Advanced Transformations - datacouch-io/spark-java GitHub Wiki
In Apache Spark, advanced transformations allow you to perform powerful operations on Resilient Distributed Datasets (RDDs). These transformations are essential for various data manipulation tasks. In this document, we'll explore some of these advanced transformations and provide code examples to demonstrate their functionality.
The mapPartitions transformation is similar to the standard map transformation, but it operates on RDD partitions rather than individual elements. This means that the provided function is executed once per RDD partition. Consequently, there is a one-to-one mapping between partitions of the source RDD and the resulting target RDD. Since each partition is stored as a whole on a node, this transformation does not require shuffling.
In the following code example, we create an RDD of integers and increment all elements of the RDD by 1 using mapPartitions.

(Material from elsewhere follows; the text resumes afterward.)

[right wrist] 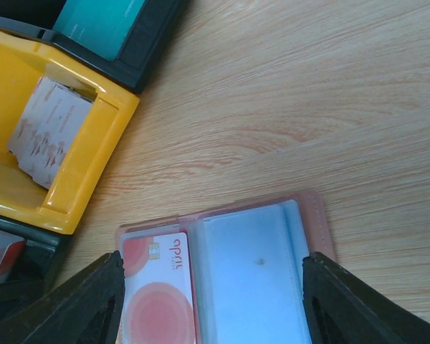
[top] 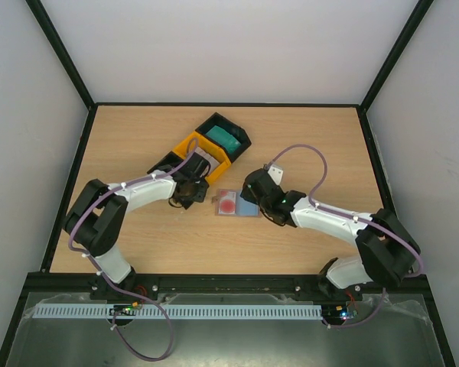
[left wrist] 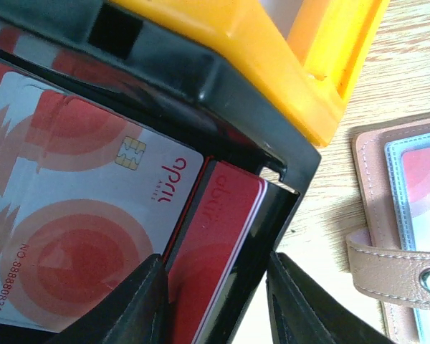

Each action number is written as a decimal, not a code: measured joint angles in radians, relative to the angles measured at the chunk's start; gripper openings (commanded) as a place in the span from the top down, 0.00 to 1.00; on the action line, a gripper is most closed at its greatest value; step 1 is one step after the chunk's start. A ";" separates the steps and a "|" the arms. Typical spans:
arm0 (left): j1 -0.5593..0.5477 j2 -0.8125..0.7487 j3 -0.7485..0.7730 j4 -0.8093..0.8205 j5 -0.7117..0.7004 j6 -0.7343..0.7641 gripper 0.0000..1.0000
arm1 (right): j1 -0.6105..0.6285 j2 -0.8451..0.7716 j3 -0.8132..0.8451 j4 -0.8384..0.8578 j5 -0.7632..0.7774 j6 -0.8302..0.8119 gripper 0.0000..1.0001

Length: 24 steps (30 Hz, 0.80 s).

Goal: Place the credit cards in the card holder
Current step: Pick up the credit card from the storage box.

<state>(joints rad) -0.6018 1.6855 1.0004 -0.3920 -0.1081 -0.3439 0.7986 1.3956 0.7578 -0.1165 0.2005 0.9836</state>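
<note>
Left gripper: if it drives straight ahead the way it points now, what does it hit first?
The left gripper would first meet the tilted red card standing between its jaws in a corner of the black tray, then probably the tray floor. Depth is unclear; the jaws may touch the card.

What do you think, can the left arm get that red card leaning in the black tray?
Probably yes. The jaws of the left arm sit either side of the leaning red card, nothing between. The wall of the black tray is close by one jaw and might crowd it.

Card holder (right wrist: 251,287) lower part cut off by frame edge.
</note>
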 measured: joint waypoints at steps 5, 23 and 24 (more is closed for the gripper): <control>0.000 -0.004 0.001 -0.003 0.002 0.006 0.64 | -0.001 0.024 0.021 0.004 -0.012 -0.041 0.34; 0.000 -0.012 0.029 -0.094 -0.007 0.034 0.69 | -0.006 0.027 0.010 0.051 -0.046 -0.087 0.32; 0.000 -0.013 0.030 -0.100 -0.008 0.034 0.69 | -0.006 0.027 0.010 0.055 -0.048 -0.087 0.32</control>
<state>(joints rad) -0.6018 1.6730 1.0306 -0.4919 -0.1162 -0.3099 0.7929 1.4223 0.7677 -0.0612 0.1524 0.8967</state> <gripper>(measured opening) 0.311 0.675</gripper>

// JavaRDD<Integer> intRDD = ...;
JavaRDD<Integer> mapPartitions = intRDD.mapPartitions(iterator -> {
List<Integer> intList = new ArrayList<>();
while (iterator.hasNext()) {
intList.add(iterator.next() + 1);
}
return intList.iterator();
});The mapPartitionsWithIndex transformation is similar to mapPartitions, but it provides the partition index as well. This can be useful when you need to associate elements with their respective partitions.
In the following code example, we use mapPartitionsWithIndex to identify which elements belong to which partition.
// JavaRDD<Integer> intRDD = ...;
intRDD.mapPartitionsWithIndex((index, iterator) -> {
List<String> list = new ArrayList<>();
while (iterator.hasNext()) {
list.add("Element " + iterator.next() + " belongs to partition " + index);
}
return list.iterator();
}, false);
The mapPartitionsToPair transformation combines the functionality of mapPartitions and mapToPair. It runs map transformations on every partition of the RDD and returns a JavaPairRDD instead of a regular JavaRDD.
In the following example, we convert a JavaPairRDD of <String, Integer> using mapPartitionsToPair.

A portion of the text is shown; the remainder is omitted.